Copper, vanadium, platinum, lithium, diamonds and other metal-containing diamonds can also be produced according to these embodiments and devices according to this invention.

Not only ash, but also glassy carbon or amorphous carbon or their combinations can be finely mixed or enriched with metal salts to enable optimal distribution in the C-matrix or carbon matrix for conversion to diamonds.

Claims (2)

Novel synthetic diamonds produced by the following process: a. cultivation of biomass or propagation of biomass; b. isolation of a portion of the biomass for combustion followed by preparation for combustion; c. combustion of the biomass to ash; d.

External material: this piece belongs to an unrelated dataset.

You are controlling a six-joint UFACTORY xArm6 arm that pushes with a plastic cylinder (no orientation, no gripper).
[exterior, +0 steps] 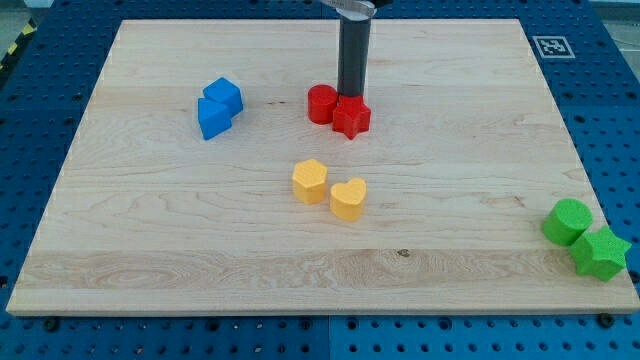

Conversion of the ash into diamonds using the high pressure, high temperature process, chemical vapor deposition, ultrasound and/or high power ultrasound, characterized in that the biomass before combustion or the ash after combustion is mixed with catalyst substances in the form of salts in such a way that the salts are finely dispersed in the ash and that the biomass before combustion or the ash after combustion is added with one or more of the following substances: - nitrogen binders or nitrogen scavengers such as titanium or aluminum, - copper as an inhibitor of titanium carbide formation, - gold, boron, phosphorus, silicon, sulfur, arsenic, selenium, tellurium and/or their oxides, - fullerenes or zinc sulfide, - phosphides of the rare earth metals, - rare earth metals. Novel synthetic diamonds according to the preceding claim using a device for production, the device comprises - at least one bioreactor, - at least one incineration plant and - at least one plant for the production of high pressure and high temperature, all integrated or arranged in one device.